Charlie Brooker's column today is about the awful ways in which people treat shop assistants:

 I did spend several years working as a shop assistant – and during that time I learned, as anyone who spends their week standing behind a counter quickly learns, that the worst kind of customers are the ones who think they're automatically superior to you just because you're serving them. The ones who pop into Debenhams and suddenly think they're Henry VIII inspecting the serfs.
You can tell a lot about a person by the way they treat waiters and shop assistants, especially when you are one. The majority of people are perfectly capable of interacting with retail staff without spitting on them or whipping their hides like dawdling cattle, but planet Earth still harbours more than its fair share of disappointments.
The first surprise is that when it comes to arrogant customers, class isn't as big a factor as you might assume. True, I'd occasionally get a stereotypical ex-public-schoolboy blurting requests in my direction as though addressing a programmable service droid, or openly scolding me as if I was a failing member of his personal waiting staff – but the most overtly boorish behaviour came courtesy of people who weren't posh at all, but seemed to want to increase their own social standing by treating the person serving them like scum.
Then there were the people for whom even basic civility was an alien concept.
Damn, he's right.

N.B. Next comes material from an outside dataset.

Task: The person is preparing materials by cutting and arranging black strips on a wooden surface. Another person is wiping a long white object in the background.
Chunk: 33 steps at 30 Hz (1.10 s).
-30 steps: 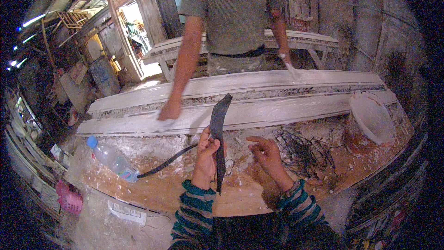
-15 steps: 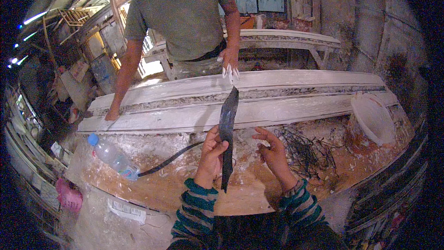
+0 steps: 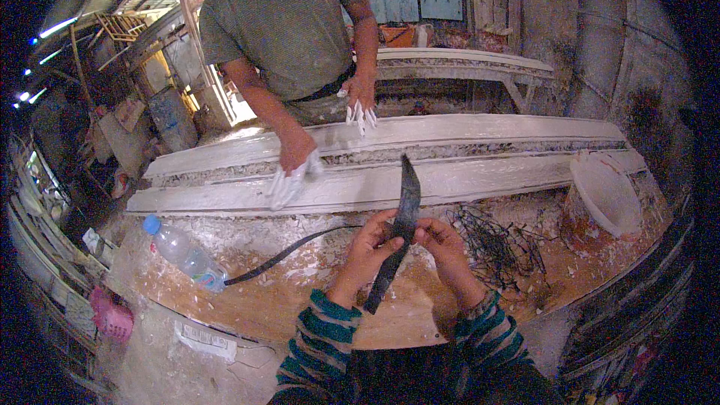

I've worked in several awful places: the Jungle Bungle Children's Indoor Adventure Playground attached to a horrible pub stands out for misery - spending the days explaining to drunk dads why taking their pints into the ball pool wasn't a good idea, spending the evenings wiping pooh and vomit off each ball in the pool. I've taken my share of abuse from the Great British Public, and from employers. 


Hello Transco, thanks for sacking the slowest member of the workforce each Friday afternoon just to scare everybody else while insisting on 100% accuracy, for banning 'speaking' and 'reading' even when there was literally no work to do some nights: I bet your database was riddled with flaws. 


Hello too Brewers' Fayre pubs: after a customer complained about maggots in the salad, two of us were detailed - instead of throwing it away - go through the big dustbin of prepared salad (I think the container was symbolic), picking the maggots out before continuing to serve it up. In an entirely unrelated accident, the manager's brand new Vespa fell onto a bonfire that night. 


What I really don't get on a very basic level is why people think it's OK to be so rude. Sure, there are surly and unpleasant shop assistants (I don't like the hand out for money while looking elsewhere), but there are at all levels. On a really selfish level: be nice to the support staff, or they will ruin your life. I know all the secretaries, catering and security staff here, by name. We chat most days. When I need something, I can wander in, look confused, and they'll take pity on me. I had one colleague though who would royally abuse anyone in a uniform or 'menial' job: strangely enough, he had a lot of difficulty getting admin done. Serves him right: he failed to see through the job description to the person, and got punished. 


What's the worst you've been treated? Or the worst thing you've done to such people? Confess!

2 comments:

oldgirlatuni said...

I couldn't agree more. We should all be aware of the people who really run the organisations for which we work - the people who actually keep the place running.

I worked in an off-licence as an undergraduate (actually, it claimed to be a wine merchants, but there you are), and my particular hates were the man who informed me that I knew nothing about wine (I do, actually - certainly enough to recommend what might be a good buy), and the one who informed me that his time was worth considerably more than mine - I can't remember why it came up in conversation.

But, my real hatred, is the not unusual practice of coming to the counter to pay for something while on the mobile phone to a third party. Just plain rude.

Benjamin. said...

I once received near third degree burns in serving a prestigous function their Christmas dinners. Then continued to work another two hours before my burns attracted attention.